Gerakan Antikorupsi: Saatnya Menyalahkan Sistem dan Diri Sendiri Secara Seimbang
Kampanye antikorupsi selama ini cenderung fokus pada membenci koruptor—dan itu penting.
Namun kita kerap lupa menyoroti sistem yang menciptakan perilaku koruptif. Kita semua bagian dari sistem itu: pegawai atau ASN, pengusaha, politisi, pemilih, media, ormas, masyarakat sipil, agamawan dan seterusnya. Gerakan antikorupsi harus dimulai dari diri sendiri, lalu meluas ke unit kerja, organisasi, dan komunitas.Kamera harus diarahkan seimbang: kepada sistem dan kepada kita sendiri dalam peran apa pun sebagai anak negeri.
Penutup: Integritas Bukan Mimpi, Tetapi Pilihan
Korupsi bukanlah takdir bangsa. Ia adalah hasil dari: sistem yang lemah, budaya yang permisif, dan kepemimpinan yang tidak cukup kuat.

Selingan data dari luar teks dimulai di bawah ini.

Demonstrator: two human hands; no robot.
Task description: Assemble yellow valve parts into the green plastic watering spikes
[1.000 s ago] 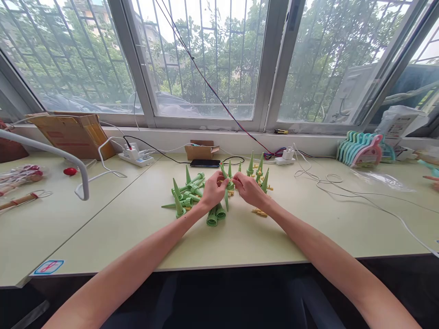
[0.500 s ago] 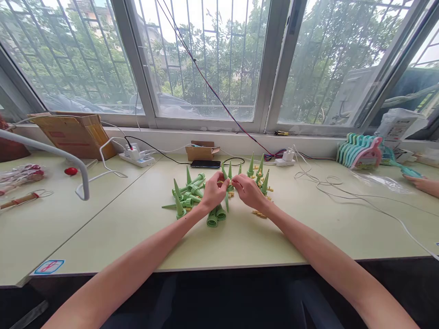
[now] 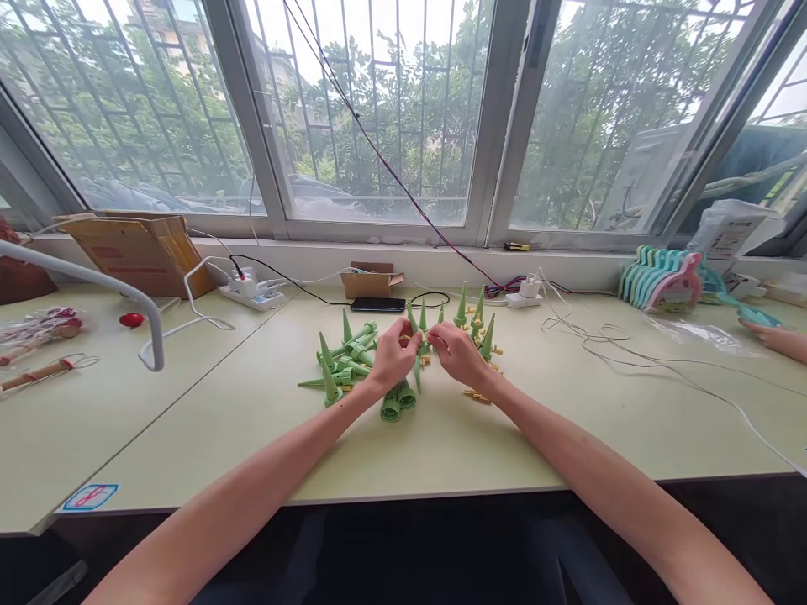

Maka solusinya pun harus menyentuh tiga hal itu sekaligus. Indonesia membutuhkan: sistem yang menutup peluang, budaya yang menumbuhkan integritas, dan pemimpin yang menjadi kompas moral. Kita memiliki kesempatan untuk keluar dari jebakan ini. Tetapi itu hanya terjadi jika kita berani melihat gunung es korupsi secara utuh: dari puncak hingga dasar.